How to complete this task. Scan the material below for lines with the string "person". State how many there are and nothing else.
Start of Records for this task
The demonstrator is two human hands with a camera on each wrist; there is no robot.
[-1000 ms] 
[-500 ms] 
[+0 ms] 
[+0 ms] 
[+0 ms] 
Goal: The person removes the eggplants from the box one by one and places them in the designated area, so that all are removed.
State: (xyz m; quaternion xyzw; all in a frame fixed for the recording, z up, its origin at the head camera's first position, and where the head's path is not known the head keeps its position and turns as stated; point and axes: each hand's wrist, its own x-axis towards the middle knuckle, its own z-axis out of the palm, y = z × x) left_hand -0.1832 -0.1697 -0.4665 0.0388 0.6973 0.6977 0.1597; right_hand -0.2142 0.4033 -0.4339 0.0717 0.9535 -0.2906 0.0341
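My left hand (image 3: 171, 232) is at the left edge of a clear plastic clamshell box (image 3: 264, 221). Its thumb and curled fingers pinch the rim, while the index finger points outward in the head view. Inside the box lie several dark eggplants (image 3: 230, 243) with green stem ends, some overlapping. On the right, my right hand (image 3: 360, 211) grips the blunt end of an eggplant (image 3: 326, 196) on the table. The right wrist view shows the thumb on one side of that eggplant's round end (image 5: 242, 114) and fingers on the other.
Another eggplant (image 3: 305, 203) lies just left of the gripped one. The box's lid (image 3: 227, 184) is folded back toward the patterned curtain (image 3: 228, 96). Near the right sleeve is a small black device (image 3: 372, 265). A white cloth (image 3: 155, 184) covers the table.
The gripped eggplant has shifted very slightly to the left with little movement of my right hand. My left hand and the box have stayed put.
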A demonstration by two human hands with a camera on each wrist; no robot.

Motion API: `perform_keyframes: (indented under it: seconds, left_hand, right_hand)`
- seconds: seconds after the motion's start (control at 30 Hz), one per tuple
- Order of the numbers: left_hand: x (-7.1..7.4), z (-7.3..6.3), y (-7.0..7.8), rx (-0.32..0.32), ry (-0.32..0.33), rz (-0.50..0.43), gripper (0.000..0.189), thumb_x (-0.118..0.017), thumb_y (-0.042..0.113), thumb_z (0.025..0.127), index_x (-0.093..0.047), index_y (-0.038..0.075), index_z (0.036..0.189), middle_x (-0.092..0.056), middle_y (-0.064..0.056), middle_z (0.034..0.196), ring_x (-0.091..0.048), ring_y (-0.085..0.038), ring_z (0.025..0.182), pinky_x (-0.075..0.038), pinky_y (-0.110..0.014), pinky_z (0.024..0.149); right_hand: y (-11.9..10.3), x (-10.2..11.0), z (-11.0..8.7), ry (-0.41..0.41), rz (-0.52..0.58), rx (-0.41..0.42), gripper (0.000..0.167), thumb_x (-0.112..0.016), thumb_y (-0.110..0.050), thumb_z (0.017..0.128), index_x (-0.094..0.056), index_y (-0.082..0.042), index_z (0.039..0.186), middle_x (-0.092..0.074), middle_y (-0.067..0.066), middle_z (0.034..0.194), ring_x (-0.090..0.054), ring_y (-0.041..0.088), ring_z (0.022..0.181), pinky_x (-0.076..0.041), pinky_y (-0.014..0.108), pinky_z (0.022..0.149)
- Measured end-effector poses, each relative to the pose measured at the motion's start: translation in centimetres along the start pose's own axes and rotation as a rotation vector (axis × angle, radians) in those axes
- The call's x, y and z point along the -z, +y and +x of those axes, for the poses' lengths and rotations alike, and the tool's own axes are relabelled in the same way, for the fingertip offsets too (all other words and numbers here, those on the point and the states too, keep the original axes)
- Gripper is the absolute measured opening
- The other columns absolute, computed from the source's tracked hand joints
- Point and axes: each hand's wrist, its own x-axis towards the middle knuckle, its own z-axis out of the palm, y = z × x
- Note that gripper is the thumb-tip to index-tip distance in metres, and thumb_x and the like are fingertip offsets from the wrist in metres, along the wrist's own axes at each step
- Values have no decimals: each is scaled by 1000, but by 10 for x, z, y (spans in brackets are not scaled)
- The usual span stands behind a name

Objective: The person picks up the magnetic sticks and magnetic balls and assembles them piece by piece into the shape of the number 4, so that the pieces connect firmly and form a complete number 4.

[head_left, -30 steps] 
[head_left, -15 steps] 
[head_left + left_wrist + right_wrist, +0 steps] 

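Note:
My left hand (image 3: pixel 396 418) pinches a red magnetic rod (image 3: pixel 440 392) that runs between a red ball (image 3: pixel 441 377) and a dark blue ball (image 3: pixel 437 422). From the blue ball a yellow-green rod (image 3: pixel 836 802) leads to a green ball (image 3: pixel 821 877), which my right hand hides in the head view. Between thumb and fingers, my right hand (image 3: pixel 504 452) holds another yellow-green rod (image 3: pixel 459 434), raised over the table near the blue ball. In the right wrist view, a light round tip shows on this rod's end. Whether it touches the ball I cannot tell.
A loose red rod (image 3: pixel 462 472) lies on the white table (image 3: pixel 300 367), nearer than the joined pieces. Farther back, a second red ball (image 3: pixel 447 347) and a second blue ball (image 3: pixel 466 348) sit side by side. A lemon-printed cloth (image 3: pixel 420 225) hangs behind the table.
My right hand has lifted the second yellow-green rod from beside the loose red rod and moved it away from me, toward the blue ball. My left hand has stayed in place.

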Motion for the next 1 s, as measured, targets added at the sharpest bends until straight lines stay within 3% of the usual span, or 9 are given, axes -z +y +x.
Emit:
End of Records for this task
Response to this exercise. 2